BRIEF » For each line of the listing that contains "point", make a copy and return it.

GIVEN INFORMATION »
● ● ● ●

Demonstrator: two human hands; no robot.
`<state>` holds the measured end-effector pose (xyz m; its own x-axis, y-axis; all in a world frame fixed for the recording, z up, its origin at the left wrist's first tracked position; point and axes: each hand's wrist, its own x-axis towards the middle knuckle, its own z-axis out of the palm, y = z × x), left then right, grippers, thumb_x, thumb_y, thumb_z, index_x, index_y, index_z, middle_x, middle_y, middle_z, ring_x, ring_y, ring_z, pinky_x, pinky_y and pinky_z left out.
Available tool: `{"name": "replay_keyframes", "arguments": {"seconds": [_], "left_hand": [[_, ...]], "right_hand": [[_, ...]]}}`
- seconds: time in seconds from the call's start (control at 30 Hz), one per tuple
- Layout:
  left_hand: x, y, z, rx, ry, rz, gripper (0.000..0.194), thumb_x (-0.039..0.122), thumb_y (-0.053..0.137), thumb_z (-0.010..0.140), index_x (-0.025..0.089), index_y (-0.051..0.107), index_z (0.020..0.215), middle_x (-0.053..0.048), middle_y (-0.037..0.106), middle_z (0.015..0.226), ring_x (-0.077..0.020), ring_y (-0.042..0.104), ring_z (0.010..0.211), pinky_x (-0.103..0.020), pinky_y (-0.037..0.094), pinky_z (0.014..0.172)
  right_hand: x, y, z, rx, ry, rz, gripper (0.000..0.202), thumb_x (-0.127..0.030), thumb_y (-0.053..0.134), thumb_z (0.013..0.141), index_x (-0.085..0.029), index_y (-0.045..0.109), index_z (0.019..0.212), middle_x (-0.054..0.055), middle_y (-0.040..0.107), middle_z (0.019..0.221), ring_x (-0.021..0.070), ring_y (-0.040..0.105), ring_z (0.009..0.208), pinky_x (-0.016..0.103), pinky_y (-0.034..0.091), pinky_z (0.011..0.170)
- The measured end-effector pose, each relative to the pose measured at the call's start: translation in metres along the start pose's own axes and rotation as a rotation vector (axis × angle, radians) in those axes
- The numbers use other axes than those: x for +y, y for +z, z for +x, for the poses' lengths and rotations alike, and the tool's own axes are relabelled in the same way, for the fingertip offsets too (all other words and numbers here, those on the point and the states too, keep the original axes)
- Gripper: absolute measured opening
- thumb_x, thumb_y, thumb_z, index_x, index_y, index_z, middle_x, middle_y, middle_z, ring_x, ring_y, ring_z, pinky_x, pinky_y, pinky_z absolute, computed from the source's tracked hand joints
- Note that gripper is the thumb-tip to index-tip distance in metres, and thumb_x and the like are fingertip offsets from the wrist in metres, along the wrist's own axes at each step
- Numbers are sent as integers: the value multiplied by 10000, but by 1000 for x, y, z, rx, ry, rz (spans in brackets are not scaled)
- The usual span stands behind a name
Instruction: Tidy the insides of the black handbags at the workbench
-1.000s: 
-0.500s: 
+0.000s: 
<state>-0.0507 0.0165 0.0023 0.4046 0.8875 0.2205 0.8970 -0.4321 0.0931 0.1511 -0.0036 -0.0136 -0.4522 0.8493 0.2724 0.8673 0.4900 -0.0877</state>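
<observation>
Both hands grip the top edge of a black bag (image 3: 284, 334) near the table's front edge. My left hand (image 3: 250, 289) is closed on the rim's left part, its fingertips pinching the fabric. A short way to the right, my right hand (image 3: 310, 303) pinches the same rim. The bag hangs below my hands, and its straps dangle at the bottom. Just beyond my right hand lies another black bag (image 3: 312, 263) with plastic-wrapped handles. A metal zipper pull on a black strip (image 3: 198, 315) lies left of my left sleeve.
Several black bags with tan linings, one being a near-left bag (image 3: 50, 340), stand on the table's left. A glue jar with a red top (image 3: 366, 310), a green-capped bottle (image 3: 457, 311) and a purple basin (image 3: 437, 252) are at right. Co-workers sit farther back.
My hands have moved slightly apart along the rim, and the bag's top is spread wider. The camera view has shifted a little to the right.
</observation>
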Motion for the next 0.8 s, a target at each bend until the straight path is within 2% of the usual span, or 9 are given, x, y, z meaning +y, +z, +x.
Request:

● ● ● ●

EXPECTED ANSWER »
`<state>` holds the measured end-effector pose (xyz m; its own x-axis, y-axis; all in a world frame fixed for the recording, z up, its origin at the left wrist's first tracked position; point and axes: each hand's wrist, its own x-axis towards the middle knuckle, its own z-axis out of the palm, y = z × x), left then right, grippers, thumb_x, thumb_y, thumb_z, index_x, index_y, index_z, middle_x, middle_y, middle_z, ring_x, ring_y, ring_z, pinky_x, pinky_y and pinky_z left out.
- The numbers use other axes than those: x for +y, y for +z, z for +x, for the poses' lengths and rotations alike, and the tool's own axes are relabelled in the same way, for the fingertip offsets too (all other words and numbers here, those on the point and the states too, keep the original axes)

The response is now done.